Note each line of the listing that contains the string "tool", and copy it.
** DATASET CONTENT follows **
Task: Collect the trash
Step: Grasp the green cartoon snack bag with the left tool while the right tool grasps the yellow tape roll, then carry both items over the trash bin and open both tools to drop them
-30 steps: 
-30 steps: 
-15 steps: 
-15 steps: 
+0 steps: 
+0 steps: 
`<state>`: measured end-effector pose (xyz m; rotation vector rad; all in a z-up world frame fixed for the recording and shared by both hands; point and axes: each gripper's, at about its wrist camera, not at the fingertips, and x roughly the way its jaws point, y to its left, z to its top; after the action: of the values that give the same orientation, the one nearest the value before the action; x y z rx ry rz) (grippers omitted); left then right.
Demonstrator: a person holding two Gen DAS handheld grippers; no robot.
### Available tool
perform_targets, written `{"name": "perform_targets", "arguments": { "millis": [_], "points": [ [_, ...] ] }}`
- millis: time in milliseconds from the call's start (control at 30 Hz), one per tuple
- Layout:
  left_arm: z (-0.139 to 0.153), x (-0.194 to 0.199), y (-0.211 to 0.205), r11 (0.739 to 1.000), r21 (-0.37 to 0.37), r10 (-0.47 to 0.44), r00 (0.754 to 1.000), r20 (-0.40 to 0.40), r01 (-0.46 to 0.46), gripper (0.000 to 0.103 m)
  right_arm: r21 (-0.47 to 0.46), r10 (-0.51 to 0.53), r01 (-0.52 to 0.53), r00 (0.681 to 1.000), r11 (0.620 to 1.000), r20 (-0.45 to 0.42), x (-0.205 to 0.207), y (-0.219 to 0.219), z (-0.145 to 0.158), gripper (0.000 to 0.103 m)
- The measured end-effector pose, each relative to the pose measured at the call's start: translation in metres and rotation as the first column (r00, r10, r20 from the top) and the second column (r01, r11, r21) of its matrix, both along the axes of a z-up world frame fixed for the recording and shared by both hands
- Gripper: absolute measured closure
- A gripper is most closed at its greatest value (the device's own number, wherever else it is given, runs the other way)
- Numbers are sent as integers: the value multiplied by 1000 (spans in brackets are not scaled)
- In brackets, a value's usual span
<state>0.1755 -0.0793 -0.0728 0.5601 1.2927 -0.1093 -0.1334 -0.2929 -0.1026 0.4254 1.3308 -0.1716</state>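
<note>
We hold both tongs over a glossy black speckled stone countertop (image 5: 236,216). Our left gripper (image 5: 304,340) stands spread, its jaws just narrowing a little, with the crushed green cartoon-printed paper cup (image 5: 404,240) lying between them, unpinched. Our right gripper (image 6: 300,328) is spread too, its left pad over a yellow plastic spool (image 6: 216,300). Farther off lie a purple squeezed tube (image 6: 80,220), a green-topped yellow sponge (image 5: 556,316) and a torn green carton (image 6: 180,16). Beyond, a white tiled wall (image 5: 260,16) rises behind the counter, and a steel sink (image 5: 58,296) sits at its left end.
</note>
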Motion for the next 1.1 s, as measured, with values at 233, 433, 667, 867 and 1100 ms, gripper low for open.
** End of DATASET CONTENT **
**SOLUTION TO THE PROBLEM:**
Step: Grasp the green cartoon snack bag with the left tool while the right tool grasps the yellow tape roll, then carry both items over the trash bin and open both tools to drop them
### Available tool

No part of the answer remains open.